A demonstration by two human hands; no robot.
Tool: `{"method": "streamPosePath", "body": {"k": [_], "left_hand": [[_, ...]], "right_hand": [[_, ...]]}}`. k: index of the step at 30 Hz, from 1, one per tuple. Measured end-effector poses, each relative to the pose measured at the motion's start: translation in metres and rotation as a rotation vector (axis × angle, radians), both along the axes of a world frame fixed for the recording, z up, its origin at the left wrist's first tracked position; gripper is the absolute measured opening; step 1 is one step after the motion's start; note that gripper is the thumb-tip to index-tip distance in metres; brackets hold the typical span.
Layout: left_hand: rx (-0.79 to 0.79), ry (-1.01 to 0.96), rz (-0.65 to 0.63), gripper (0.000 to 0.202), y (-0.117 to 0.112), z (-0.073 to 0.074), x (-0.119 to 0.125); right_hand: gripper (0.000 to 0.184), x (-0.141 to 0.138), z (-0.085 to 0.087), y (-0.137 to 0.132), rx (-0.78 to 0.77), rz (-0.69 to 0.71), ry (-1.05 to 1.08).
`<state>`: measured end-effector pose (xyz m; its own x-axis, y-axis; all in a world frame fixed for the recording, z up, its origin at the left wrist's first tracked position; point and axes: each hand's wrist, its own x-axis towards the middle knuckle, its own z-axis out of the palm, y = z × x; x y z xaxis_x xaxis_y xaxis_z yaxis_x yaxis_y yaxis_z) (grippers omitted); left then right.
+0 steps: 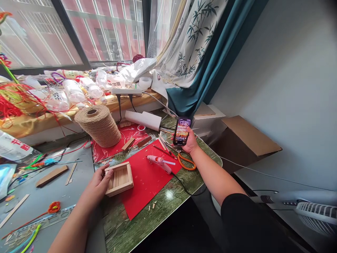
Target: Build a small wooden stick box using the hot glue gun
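My left hand (99,182) is closed on the left side of a small open box made of wooden craft sticks (119,178), tilted so its slatted inside shows. My right hand (190,141) grips a phone (182,131) with its lit screen facing me, above the far right part of the table. Between the hands, a pink hot glue gun (160,162) with a glue stick in its back lies on a red sheet (142,182). Orange-handled scissors (186,162) rest just below my right wrist, beside several pencils or thin tools (165,149).
A big spool of twine (98,125) stands behind the box. Plastic bottles (73,90) and a power strip (126,92) crowd the windowsill. The glue gun's black cord (184,188) hangs over the table edge. An open cardboard box (250,135) and a fan (316,214) are at right.
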<state>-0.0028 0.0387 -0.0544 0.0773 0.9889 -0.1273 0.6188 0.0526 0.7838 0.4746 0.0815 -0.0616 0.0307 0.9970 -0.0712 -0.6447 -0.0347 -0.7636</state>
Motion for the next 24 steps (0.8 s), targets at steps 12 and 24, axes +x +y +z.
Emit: {"method": "streamPosePath", "body": {"k": [12, 24], "left_hand": [[0.007, -0.010, -0.025, 0.076, 0.0020, -0.0059, -0.0031], [-0.004, -0.053, 0.016, 0.076, -0.0007, -0.0001, -0.0025]], "right_hand": [[0.058, -0.0010, 0.0041, -0.0015, 0.025, 0.005, 0.017], [0.066, 0.0007, 0.0032, -0.0008, 0.012, 0.038, 0.035]]}}
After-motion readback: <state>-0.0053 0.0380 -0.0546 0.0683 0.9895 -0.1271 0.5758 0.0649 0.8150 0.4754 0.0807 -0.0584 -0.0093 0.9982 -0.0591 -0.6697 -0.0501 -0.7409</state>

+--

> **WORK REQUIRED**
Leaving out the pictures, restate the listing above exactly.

> **ANSWER TO THE EXERCISE**
A demonstration by two human hands; no robot.
Tool: `{"method": "streamPosePath", "body": {"k": [_], "left_hand": [[_, ...]], "right_hand": [[_, ...]]}}`. k: index of the step at 30 Hz, from 1, one per tuple. Measured end-effector poses, each relative to the pose measured at the motion's start: translation in metres and rotation as a rotation vector (axis × angle, radians), both along the axes of a world frame fixed for the recording, z up, its origin at the left wrist's first tracked position; gripper is the absolute measured opening; step 1 is one step after the motion's start; note that gripper is the thumb-tip to index-tip distance in metres; brackets hold the typical span.
Layout: left_hand: rx (-0.79 to 0.79), ry (-1.01 to 0.96), rz (-0.65 to 0.63), gripper (0.000 to 0.202), y (-0.117 to 0.112), z (-0.073 to 0.074), x (-0.119 to 0.125); right_hand: gripper (0.000 to 0.184), x (-0.141 to 0.138), z (-0.085 to 0.087), y (-0.137 to 0.132), rx (-0.78 to 0.77), rz (-0.69 to 0.71), ry (-1.05 to 1.08).
`<state>`: measured end-effector pose (xyz m; its own x-axis, y-axis; all in a world frame fixed for the recording, z up, its origin at the left wrist's first tracked position; point and axes: each hand's wrist, its own x-axis towards the middle knuckle, its own z-axis out of the palm, y = z × x; x y z xaxis_x xaxis_y xaxis_z yaxis_x yaxis_y yaxis_z) (grippers omitted); left then right.
+0 steps: 
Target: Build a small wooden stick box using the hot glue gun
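My left hand (99,182) is closed on the left side of a small open box made of wooden craft sticks (119,178), tilted so its slatted inside shows. My right hand (190,141) grips a phone (182,131) with its lit screen facing me, above the far right part of the table. Between the hands, a pink hot glue gun (160,162) with a glue stick in its back lies on a red sheet (142,182). Orange-handled scissors (186,162) rest just below my right wrist, beside several pencils or thin tools (165,149).
A big spool of twine (98,125) stands behind the box. Plastic bottles (73,90) and a power strip (126,92) crowd the windowsill. The glue gun's black cord (184,188) hangs over the table edge. An open cardboard box (250,135) and a fan (316,214) are at right.
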<state>-0.0028 0.0387 -0.0544 0.0773 0.9889 -0.1273 0.6188 0.0526 0.7838 0.4746 0.0815 -0.0616 0.0307 0.9970 -0.0712 -0.6447 -0.0347 -0.7636</state>
Motion for the next 24 steps (0.8 s), targets at steps 12 and 24, axes +x +y +z.
Emit: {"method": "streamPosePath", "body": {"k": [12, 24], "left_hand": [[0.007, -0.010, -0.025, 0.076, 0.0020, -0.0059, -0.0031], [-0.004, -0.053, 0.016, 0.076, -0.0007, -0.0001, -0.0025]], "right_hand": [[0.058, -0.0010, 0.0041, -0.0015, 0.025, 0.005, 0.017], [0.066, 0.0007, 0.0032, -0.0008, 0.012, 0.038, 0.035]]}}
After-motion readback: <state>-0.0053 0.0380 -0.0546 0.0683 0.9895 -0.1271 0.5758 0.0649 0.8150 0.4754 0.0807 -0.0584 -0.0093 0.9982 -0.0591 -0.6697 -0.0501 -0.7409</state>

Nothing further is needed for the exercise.